_HOW TO COMPLETE THIS TASK_
Please copy each line in the records below that contains the string "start".
*** INPUT DATA ***
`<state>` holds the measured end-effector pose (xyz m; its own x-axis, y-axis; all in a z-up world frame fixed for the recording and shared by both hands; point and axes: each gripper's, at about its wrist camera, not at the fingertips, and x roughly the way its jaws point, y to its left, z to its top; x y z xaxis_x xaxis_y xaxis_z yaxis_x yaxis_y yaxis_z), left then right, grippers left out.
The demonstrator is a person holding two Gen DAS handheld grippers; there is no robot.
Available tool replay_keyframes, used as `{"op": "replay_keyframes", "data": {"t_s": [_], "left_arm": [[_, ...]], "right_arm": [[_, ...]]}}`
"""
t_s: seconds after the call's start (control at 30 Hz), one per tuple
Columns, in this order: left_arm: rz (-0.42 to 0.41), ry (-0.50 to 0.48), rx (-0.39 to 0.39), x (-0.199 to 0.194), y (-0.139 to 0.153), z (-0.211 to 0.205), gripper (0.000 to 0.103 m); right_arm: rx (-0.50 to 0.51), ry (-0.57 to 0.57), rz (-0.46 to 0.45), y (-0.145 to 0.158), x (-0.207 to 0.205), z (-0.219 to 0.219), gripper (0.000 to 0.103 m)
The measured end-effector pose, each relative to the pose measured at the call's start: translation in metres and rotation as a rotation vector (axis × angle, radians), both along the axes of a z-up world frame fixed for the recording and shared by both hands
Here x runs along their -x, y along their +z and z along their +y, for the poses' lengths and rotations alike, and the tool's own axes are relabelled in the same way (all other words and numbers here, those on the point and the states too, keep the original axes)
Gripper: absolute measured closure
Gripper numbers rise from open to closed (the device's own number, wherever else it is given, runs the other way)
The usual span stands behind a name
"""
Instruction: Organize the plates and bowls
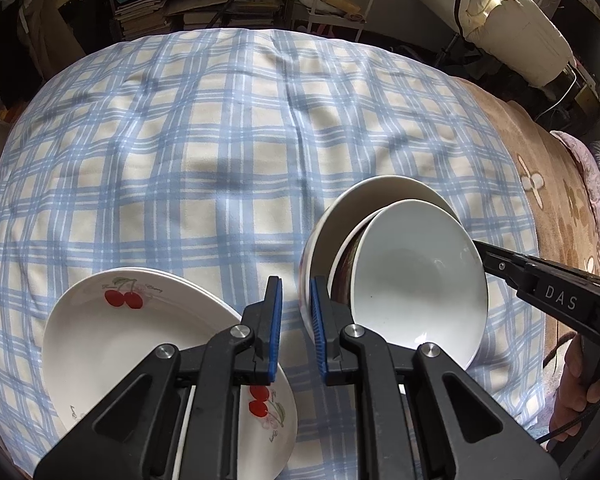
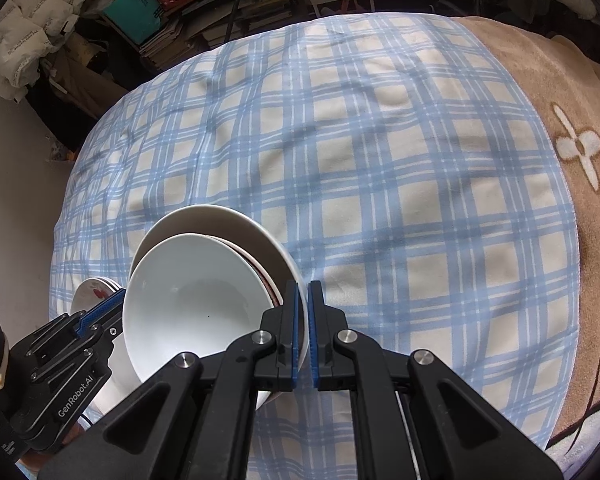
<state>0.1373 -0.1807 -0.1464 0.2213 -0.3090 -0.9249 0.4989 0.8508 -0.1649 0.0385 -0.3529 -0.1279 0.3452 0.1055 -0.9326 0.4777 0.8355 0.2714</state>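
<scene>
Checked blue-and-cream cloth (image 1: 204, 152) covers the whole work surface, with a brown flowered blanket (image 2: 580, 128) along its right edge. On the near left of the cloth lies a stack of white plates (image 1: 100, 332) printed with red cherries, flat and face up. Just right of them stand the nested bowls: a large white outer bowl (image 1: 340, 216) holding a smaller white bowl (image 1: 416, 276), a dark patterned rim showing between the two. Both are tipped up off the cloth, their open mouths facing near and slightly right, the stack's axis leaning rather than upright.

Seen from the right wrist, the right gripper (image 2: 303, 332) is clamped on the near right rim of the outer bowl, the thin white edge pinched between its blue pads (image 2: 298, 320).

The left gripper (image 1: 296, 320) holds nothing, its jaws parted by a narrow gap; its right finger sits just beside the bowls' left wall, whether touching I cannot tell, and the plates lie under its left finger.
</scene>
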Motion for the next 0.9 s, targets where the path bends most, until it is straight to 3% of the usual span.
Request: {"op": "replay_keyframes", "data": {"t_s": [0.2, 0.47, 0.63, 0.9], "left_arm": [[0.016, 0.007, 0.026, -0.003, -0.004, -0.001, 0.096], [0.074, 0.050, 0.078, -0.012, -0.012, 0.007, 0.097], [0.044, 0.040, 0.050, -0.007, -0.009, 0.000, 0.098], [0.056, 0.051, 0.069, -0.009, -0.010, 0.003, 0.098]], "right_arm": [[-0.014, 0.003, -0.001, -0.004, -0.003, -0.003, 0.094], [0.005, 0.018, 0.009, -0.007, -0.005, 0.002, 0.094], [0.044, 0.026, 0.031, -0.009, -0.009, 0.007, 0.094], [0.040, 0.017, 0.033, -0.009, -0.009, 0.006, 0.094]]}}
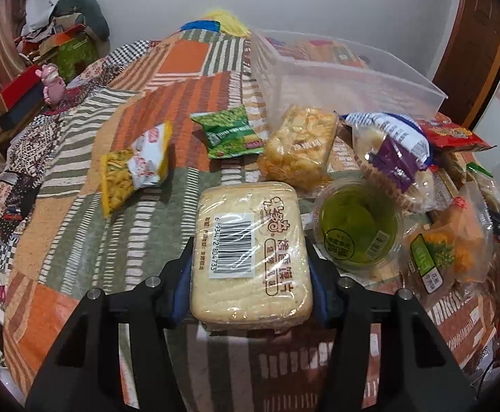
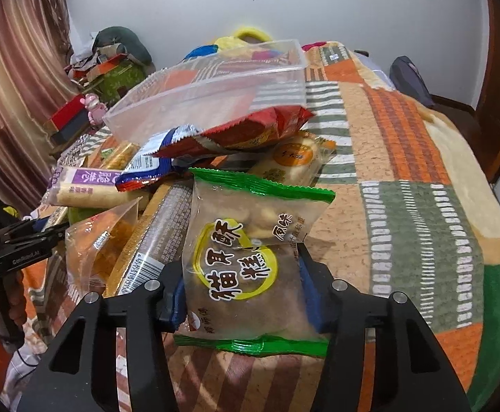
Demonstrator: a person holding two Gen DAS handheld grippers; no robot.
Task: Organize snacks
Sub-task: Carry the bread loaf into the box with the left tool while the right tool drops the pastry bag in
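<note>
The left gripper (image 1: 251,267) holds a flat pack of toasted bread slices (image 1: 251,257). Its two fingers press on the long sides of the pack, so they are closed on it. The pack sits in front of the clear plastic bin (image 1: 349,79), well apart from it, with other snacks in between.

The right gripper (image 2: 243,295) holds a see-through bag with green ends (image 2: 250,257). Its fingers squeeze the bag's lower half from both sides. This bag is also in front of the bin, on the near side of the snack pile.

The bread pack looks light and a bit stiff, but the slices inside could probably crack if squeezed hard. The wrap is shiny and may slip. Holding it by the long sides near the middle looks good.

The green-ended bag looks soft, puffy and light. The crisp bits inside could likely crush, so a gentle hold across the middle seems best.
</note>
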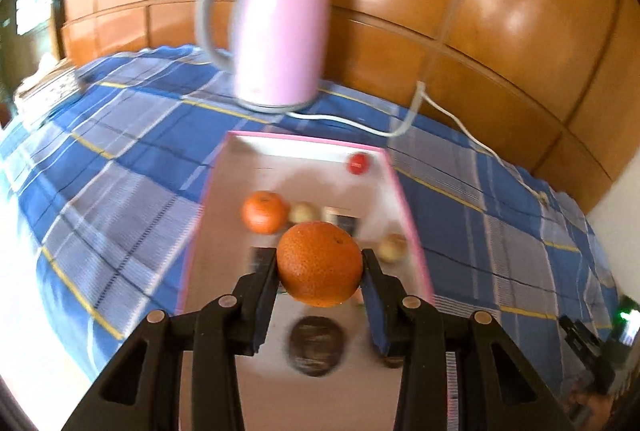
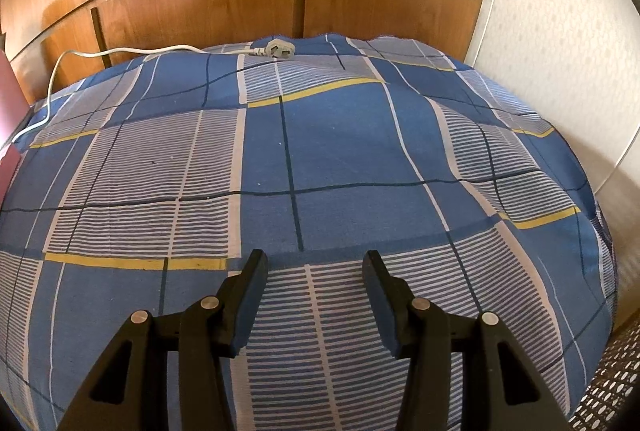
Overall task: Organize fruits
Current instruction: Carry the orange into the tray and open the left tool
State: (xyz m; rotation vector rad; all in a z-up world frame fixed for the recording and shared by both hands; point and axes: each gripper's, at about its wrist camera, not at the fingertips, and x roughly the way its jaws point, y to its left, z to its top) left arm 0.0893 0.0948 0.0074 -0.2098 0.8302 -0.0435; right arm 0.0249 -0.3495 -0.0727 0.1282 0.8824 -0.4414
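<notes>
Gripped between the left tongs [image 1: 320, 265], one large orange [image 1: 319, 263] hangs above a pink-rimmed tray [image 1: 404, 207]. Beyond it the tray holds one smaller orange [image 1: 264, 211], two pale yellowish fruits [image 1: 394, 247], one small red fruit [image 1: 358, 163] and, below the tongs, one blurred dark round thing [image 1: 316, 346]. Farther off stand one pink kettle [image 1: 276, 31] and its white cord [image 1: 452, 117] on the blue checked cloth [image 1: 112, 167], while the right tongs [image 2: 316, 263] are spread with nothing between them over that cloth, the plug [image 2: 280, 50] far ahead.
</notes>
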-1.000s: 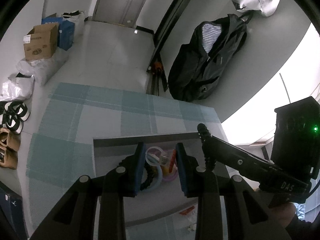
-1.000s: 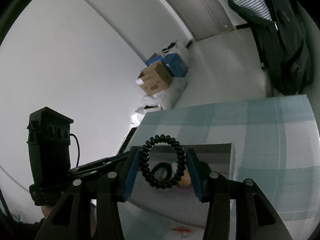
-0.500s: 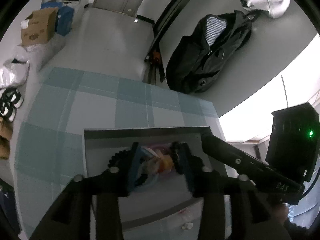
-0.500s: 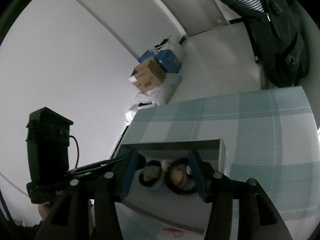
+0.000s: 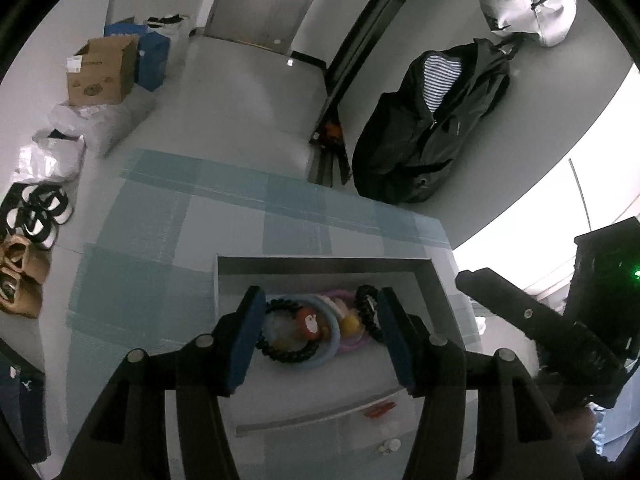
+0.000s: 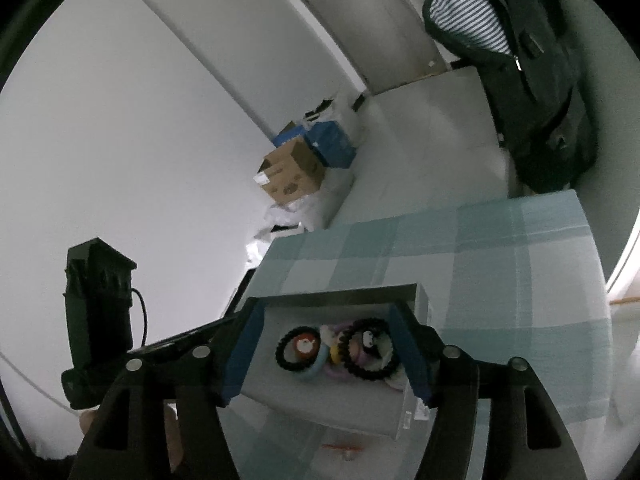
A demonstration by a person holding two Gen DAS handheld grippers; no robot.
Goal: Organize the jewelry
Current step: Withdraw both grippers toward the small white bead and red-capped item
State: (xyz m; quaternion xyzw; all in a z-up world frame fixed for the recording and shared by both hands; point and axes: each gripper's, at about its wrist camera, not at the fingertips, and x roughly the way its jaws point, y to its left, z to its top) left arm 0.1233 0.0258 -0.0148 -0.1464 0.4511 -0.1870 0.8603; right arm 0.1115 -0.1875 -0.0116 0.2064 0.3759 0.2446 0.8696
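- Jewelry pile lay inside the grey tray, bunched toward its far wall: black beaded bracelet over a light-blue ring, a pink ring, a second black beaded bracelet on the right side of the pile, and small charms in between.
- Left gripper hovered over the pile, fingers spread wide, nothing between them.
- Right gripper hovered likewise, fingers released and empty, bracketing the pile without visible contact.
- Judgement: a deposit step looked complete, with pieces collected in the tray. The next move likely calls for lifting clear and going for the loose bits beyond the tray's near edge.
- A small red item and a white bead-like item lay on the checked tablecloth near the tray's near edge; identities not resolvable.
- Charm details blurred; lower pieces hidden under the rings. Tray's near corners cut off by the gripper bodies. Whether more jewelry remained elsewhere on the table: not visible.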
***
_OUTPUT OF THE TASK_
t_s: seconds after the call's start (control at 30 Hz), one per tuple
The measured end-effector pose, each relative to the pose measured at the call's start: translation in metres and rotation as a rotation vector (axis × angle, radians), both along the axes of a z-up world frame fixed for the recording and shared by both hands

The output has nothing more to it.